I learned to despise myself very early on in life, while also learning how to hide it. While there were a couple of half-hearted suicide attempts in my junior high school years, I never behaved in a way that got me sent to child psychologists or anything like that. I never cut myself or engaged in obviously dangerous behaviour — I was so crippled by insecurity that the mere thought of such behaviour would have been unthinkable from a public embarrassment standpoint. The drinking began in my university years and slowly crept up on me. Mostly I isolated. I flitted from one job and career path to another, never quite settling down to anything, all the while stuffing down my creative impetus and artistic inclinations. If it hadn’t been for my wife I doubt I would ever have pursued my writing in any serious way.
This, in sum, was the core of my self loathing. I didn’t make a big spectacle of injuring myself or dive-bombing into trainwreck city. I just deprived myself of countless potential sources of happiness. I stopped playing the piano. I gave up my acting, and for a very long time my poetry writing. I stopped travelling. I stopped replacing my clothes and shoes to the point where I looked like a wreck in whatever job I was in. I drank but I never partied, and let my social life wither on the vine. I ignored my sexuality and erotic self to the point where I forgot it existed.
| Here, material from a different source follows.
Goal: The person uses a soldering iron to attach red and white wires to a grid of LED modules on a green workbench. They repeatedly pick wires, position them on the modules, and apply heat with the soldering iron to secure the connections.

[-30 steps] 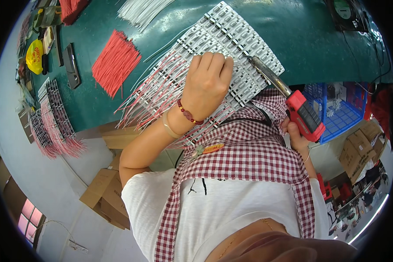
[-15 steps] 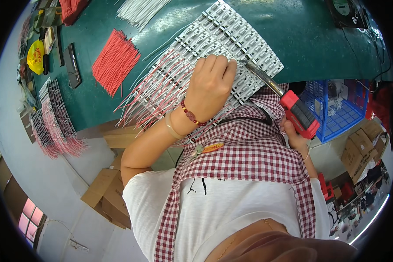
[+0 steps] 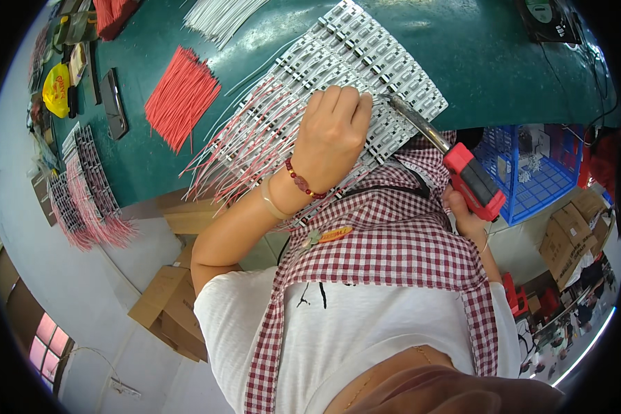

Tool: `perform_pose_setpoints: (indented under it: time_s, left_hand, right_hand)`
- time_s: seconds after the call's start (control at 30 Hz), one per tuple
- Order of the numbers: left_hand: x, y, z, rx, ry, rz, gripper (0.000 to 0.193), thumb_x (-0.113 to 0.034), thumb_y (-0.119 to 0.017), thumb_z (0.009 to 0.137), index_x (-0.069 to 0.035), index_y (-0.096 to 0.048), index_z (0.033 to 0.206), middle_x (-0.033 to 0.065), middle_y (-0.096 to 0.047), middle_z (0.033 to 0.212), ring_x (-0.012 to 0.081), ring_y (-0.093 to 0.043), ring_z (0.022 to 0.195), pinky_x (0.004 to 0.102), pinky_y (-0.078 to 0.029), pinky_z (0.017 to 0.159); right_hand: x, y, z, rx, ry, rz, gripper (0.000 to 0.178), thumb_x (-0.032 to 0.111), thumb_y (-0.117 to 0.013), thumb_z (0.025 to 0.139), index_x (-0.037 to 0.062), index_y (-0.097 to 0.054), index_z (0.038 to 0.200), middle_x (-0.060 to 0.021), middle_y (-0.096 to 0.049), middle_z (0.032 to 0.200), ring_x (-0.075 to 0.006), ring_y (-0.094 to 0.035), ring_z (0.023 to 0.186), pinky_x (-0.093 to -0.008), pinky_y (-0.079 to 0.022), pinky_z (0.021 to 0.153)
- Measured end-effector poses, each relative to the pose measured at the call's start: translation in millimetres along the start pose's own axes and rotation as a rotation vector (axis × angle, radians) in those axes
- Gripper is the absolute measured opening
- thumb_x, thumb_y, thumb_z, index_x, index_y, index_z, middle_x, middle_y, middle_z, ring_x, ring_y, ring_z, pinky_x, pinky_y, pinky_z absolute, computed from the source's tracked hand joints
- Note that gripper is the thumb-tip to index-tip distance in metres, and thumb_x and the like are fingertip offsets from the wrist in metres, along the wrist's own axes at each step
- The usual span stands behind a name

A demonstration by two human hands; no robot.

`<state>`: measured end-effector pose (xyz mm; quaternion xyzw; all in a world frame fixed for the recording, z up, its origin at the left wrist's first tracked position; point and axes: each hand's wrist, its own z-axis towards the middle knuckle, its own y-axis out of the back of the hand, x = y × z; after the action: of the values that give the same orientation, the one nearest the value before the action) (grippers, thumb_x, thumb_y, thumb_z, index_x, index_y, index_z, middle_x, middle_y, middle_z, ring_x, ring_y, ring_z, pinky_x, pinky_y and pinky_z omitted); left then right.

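Note:
A slanted panel of grey-white small parts in rows (image 3: pixel 412 93) lies over the table's near edge. Red and white wires (image 3: pixel 217 162) trail from its left side. My left hand (image 3: pixel 332 131) rests over the middle of the panel, fingers closed in a pinch. What it pinches is hidden beneath the knuckles. My right hand (image 3: pixel 464 215) grips a red and black soldering iron (image 3: pixel 472 181) from below. The iron's metal barrel slants up and left, and its tip is at the panel just right of my left fingertips.
Bundles of red wires (image 3: pixel 181 96) and white wires (image 3: pixel 224 17) lie on the green table (image 3: pixel 490 62). A phone (image 3: pixel 114 103) and a yellow packet (image 3: pixel 56 90) are at left. Another wired panel (image 3: pixel 83 183) hangs at the left edge. A blue crate (image 3: pixel 524 172) stands at right.
Almost nothing differs. The soldering iron has shifted very slightly, and my left hand stays in place over the panel.

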<state>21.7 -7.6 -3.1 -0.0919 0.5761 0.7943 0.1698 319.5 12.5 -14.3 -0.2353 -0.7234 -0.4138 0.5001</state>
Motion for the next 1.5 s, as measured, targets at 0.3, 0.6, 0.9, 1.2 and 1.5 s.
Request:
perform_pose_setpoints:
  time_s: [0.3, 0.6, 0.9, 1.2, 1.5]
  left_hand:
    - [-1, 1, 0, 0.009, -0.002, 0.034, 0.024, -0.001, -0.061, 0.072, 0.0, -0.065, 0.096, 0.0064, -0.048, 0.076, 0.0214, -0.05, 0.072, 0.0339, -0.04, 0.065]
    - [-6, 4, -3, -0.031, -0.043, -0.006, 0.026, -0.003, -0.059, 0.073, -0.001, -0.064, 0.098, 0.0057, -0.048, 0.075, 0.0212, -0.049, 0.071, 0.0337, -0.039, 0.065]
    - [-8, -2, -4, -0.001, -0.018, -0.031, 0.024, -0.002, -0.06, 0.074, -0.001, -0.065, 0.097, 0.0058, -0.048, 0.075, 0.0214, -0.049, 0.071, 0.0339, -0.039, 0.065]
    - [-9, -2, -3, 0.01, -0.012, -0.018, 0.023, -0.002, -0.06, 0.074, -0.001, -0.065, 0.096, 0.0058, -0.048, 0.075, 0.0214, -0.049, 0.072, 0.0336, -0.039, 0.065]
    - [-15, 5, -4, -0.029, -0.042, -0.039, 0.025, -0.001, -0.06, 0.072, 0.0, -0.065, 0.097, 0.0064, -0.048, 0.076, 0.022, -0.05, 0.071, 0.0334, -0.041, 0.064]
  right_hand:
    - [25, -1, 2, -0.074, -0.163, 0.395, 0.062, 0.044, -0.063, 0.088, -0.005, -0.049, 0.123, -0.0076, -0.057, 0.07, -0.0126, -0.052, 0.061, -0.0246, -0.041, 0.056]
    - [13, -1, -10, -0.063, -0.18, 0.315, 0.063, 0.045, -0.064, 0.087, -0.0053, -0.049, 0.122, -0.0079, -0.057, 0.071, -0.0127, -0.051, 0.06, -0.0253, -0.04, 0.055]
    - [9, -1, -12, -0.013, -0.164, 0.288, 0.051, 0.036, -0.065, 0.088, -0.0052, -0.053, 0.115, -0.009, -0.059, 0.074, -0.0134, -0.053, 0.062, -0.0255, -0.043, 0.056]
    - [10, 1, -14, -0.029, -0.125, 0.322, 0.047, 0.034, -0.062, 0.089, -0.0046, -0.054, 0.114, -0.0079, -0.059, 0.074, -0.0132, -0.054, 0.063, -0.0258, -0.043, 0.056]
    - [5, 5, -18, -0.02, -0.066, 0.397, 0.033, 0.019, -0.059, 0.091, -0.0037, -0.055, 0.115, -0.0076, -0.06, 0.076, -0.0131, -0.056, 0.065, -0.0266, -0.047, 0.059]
I pretty much did everything I could to self-sabotage, and yet somehow kept myself completely in the dark.
And now here I am trying to put the pieces together, and still struggling to untie the knot of self-hatred while instinctively tugging it tighter out of anger at myself for having done all this to myself and to my closest and dearest. There is so much that I would go back and change if I could, but I know I cannot go back and erase my vicarious existence in Omelas, or save that miserable wretch from the dungeon. I can only keep walking.
Someday in the not-too-distant future (I hope) this chapter too will be behind me. But I have a feeling that this is the longest one yet, and definitely more than one Medium post long. Perhaps I do need to write that sequel in honour of science fiction’s greatest lady of letters. But I think I hate myself a bit less for having written this piece. I think. Ask me tomorrow.